You mentioned that the target date for this law to be in effect is 2020. Why have you chosen 2020 as your target date?

What we are looking for is just an amendment to the Rome Statute. It’s not a treaty. It’s not a constitution. It’s just an amendment to the Rome Statute, which sets up the existing crimes against peace and genocide. So all I am asking for is an amendment to that document. Now that is subject to a review and that review should be coming up in 2014 beginning of 2015. There is absolutely no reason why this amendment should not be on the table and for countries to be able to vote for it. It only takes 81 votes for this to become an international law. Eighty-one people in the world have the power to change the course of civilization. And what I propose is that this takes place in 2014-2015 and that we allow a five year transition period for companies to make the shift to become compliant with the new law and we would do that through international legislation.

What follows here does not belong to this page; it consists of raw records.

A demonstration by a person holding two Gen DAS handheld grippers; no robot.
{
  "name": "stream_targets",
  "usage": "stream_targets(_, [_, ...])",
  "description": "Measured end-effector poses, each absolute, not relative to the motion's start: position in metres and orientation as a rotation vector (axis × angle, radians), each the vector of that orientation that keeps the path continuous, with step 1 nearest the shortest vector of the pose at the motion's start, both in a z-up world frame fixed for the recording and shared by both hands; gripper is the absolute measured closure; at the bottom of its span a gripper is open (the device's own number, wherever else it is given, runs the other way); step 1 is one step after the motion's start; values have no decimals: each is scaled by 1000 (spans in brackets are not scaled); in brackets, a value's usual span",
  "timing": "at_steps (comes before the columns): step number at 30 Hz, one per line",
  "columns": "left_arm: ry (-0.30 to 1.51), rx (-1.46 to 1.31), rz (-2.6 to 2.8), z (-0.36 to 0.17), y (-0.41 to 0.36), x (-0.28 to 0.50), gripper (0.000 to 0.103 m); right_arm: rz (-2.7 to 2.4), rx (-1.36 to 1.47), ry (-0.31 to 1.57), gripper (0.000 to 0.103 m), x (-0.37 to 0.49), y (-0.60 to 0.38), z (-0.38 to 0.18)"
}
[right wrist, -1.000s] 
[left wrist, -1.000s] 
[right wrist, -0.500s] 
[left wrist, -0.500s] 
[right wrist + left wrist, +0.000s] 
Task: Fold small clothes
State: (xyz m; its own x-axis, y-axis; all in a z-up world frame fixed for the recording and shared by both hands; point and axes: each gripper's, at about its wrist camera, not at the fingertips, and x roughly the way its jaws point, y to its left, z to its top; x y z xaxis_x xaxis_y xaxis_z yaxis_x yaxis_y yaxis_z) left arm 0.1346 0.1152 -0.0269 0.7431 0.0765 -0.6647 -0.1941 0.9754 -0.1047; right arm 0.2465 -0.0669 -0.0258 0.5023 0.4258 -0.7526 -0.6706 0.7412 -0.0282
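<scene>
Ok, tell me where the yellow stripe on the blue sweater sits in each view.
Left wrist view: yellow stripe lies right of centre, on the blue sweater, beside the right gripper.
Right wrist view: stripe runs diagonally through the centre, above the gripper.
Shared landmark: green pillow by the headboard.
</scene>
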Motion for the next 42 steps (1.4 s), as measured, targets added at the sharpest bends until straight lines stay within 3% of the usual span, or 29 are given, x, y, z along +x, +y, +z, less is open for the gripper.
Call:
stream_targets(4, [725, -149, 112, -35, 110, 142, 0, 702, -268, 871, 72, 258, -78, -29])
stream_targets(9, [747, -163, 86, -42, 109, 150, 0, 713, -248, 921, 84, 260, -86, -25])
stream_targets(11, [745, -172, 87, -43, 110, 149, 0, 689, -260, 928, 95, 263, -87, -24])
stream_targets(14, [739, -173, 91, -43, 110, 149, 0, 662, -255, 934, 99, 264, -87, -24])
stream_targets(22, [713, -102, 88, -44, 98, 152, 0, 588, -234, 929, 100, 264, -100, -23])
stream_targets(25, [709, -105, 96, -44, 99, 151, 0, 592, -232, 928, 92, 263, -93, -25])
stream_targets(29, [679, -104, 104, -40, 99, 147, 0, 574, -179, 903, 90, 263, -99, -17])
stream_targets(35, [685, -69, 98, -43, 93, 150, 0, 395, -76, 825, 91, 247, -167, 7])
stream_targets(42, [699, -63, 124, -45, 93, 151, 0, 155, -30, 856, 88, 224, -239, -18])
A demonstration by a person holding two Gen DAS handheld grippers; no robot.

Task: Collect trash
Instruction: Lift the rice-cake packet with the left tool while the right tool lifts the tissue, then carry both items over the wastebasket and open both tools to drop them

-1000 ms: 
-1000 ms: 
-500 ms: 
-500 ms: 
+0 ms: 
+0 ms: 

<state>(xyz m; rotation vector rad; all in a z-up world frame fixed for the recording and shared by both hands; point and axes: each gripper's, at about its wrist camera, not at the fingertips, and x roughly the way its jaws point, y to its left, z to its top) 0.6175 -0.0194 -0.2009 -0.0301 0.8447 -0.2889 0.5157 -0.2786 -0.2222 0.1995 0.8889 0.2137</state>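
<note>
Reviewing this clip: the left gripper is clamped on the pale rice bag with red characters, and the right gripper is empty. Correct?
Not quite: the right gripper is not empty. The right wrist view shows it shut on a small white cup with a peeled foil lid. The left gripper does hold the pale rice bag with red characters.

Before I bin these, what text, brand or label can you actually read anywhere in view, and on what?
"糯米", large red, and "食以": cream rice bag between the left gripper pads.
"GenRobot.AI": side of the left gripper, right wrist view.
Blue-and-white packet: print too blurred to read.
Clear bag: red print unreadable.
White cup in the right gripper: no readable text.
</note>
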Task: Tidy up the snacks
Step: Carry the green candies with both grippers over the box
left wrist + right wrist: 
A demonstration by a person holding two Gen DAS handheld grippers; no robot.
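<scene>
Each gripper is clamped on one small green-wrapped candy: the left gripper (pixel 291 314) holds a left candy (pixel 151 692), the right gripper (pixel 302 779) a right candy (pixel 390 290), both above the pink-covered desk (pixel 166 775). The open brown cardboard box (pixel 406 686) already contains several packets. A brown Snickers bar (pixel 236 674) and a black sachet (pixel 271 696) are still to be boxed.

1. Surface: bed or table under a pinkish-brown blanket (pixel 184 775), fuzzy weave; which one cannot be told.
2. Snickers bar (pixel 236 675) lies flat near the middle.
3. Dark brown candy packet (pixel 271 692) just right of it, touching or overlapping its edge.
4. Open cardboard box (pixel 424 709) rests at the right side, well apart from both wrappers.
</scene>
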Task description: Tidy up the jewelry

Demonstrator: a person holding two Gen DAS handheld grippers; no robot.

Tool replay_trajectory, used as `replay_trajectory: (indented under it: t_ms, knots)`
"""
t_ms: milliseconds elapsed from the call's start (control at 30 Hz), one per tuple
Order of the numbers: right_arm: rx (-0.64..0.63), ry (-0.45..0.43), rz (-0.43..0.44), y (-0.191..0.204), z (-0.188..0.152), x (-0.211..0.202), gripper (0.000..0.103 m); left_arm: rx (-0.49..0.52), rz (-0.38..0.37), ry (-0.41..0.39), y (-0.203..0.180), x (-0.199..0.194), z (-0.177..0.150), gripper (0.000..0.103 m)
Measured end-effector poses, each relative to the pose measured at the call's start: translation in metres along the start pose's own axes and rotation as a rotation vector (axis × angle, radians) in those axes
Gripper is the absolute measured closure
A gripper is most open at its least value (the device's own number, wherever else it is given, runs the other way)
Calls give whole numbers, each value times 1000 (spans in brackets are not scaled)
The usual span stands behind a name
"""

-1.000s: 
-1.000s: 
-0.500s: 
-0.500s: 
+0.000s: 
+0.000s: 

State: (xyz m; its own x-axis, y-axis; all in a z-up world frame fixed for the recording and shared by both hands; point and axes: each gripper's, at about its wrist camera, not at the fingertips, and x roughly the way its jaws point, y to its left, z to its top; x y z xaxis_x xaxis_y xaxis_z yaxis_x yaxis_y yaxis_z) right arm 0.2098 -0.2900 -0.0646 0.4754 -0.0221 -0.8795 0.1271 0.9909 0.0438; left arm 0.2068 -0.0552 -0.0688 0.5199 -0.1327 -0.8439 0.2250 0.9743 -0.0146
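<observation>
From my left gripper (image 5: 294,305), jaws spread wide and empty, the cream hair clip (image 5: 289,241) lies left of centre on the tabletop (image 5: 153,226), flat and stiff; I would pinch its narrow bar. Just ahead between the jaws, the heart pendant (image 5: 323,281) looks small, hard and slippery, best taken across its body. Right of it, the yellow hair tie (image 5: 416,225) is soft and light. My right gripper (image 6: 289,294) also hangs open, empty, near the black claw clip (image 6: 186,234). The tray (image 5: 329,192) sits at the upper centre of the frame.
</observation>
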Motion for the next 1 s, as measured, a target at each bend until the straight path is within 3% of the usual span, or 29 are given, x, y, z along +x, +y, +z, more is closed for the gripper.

Here in Europe we’ve now had fast track open up for us to bring any new legislative directive that applies across Europe. [An ecocide directive] is being called for through a fast tracked system called European Citizens’ Initiative (ECI). All we need to do is raise a million votes from seven different [EU] countries by the end of January 2014 and it will be tabled in Europe for these countries to come on board to support a law of ecocide. This legislation can affect any company that is registered in Europe that is committing an ecocide act. The implications are far reaching. It also governs products coming into Europe that arise out of ecocide. So it has huge implications, any products grown using pesticides such as roundup, for instance, can be outlawed. The initiative is being led by an independent group of citizens. You can find out more online at www.endecocide.eu.

What is the significance of this movement?

This legislation creates a pathway forward. A law of ecocide addresses the source of the problem instead of the symptom and cuts to the core, which the UNCCC [United Nations Climate Change Convention] has not been able to address thus far. It provides a real framework for a solution on an international level.